> [Task statement]: Here is the task for the records below: repeat exactly the lines from the one with "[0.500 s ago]" to the one with "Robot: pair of", both included, and nothing else.

*** Block opens ***

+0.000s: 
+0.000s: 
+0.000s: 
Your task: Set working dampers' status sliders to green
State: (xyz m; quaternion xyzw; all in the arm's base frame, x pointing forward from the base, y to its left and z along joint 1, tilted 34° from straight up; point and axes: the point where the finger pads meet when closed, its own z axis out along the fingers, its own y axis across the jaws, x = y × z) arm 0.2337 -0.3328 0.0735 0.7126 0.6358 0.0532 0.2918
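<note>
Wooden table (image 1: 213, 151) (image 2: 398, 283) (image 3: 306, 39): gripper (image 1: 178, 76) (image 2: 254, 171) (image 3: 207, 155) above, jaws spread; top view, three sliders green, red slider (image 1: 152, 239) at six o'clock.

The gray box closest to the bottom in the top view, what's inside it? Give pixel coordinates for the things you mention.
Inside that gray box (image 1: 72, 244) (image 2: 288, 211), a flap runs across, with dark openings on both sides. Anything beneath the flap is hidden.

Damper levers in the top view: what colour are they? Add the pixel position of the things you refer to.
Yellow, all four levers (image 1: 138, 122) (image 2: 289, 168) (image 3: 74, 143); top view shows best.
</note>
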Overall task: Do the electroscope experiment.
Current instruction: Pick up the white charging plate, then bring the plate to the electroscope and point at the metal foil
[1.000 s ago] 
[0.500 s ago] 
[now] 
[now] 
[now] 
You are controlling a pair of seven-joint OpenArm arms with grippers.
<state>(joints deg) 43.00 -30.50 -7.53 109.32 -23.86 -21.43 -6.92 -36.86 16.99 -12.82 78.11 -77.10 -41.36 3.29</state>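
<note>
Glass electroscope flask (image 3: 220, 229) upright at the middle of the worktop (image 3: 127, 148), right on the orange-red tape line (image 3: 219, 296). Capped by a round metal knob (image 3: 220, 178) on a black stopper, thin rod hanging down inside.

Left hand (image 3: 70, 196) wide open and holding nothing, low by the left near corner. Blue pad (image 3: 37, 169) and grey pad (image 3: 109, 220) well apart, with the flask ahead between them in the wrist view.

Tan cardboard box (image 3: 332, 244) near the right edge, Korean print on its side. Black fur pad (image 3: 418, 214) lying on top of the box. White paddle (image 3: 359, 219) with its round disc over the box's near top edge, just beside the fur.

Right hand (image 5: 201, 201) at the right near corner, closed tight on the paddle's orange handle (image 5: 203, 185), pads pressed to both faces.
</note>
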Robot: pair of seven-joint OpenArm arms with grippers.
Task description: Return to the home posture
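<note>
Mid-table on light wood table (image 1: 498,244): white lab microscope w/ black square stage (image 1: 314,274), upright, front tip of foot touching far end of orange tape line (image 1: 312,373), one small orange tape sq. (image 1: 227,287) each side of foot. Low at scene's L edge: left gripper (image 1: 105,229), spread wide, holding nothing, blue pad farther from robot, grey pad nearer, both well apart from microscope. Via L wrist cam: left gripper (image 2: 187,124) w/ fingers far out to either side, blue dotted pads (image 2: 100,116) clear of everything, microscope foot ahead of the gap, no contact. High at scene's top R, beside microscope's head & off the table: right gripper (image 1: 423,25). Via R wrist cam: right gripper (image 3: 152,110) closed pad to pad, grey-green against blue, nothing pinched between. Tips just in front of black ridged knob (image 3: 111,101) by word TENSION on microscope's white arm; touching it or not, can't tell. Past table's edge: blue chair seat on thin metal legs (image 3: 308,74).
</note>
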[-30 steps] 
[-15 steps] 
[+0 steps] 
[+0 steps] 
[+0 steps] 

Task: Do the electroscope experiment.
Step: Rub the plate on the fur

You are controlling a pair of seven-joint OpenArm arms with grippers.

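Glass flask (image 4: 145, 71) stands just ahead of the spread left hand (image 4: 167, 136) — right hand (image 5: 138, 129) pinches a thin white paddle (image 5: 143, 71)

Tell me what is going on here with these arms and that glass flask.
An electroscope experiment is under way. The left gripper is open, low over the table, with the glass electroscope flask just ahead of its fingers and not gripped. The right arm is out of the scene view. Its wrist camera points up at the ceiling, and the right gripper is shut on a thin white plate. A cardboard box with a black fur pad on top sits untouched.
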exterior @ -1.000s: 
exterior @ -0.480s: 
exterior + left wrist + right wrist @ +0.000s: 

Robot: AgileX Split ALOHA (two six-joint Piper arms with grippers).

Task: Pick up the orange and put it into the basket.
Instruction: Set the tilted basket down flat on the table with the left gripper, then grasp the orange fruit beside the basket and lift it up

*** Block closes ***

> [Completed task]:
[0.500 s ago] 
[now] 
[now] 
[now] 
You are controlling a pair of seven-joint OpenArm arms with grippers.
<state>(joints deg) 43.00 -30.50 -7.53 109.32 -23.86 -21.43 -6.92 -36.86 16.99 -12.82 78.11 -77.10 -41.36 3.29</state>
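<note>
Glass electroscope flask (image 3: 220, 229) upright at the middle of the worktop (image 3: 127, 148), right on the orange-red tape line (image 3: 219, 296). Capped by a round metal knob (image 3: 220, 178) on a black stopper, thin rod hanging down inside.

Left hand (image 3: 70, 196) wide open and holding nothing, low by the left near corner. Blue pad (image 3: 37, 169) and grey pad (image 3: 109, 220) well apart, with the flask ahead between them in the wrist view.

Tan cardboard box (image 3: 332, 244) near the right edge, Korean print on its side. Black fur pad (image 3: 418, 214) lying on top of the box. White paddle (image 3: 359, 219) with its round disc over the box's near top edge, just beside the fur.

Right hand (image 5: 201, 201) at the right near corner, closed tight on the paddle's orange handle (image 5: 203, 185), pads pressed to both faces.
</note>
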Robot: pair of seven-joint OpenArm arms with grippers.

No more output will be given for this exercise.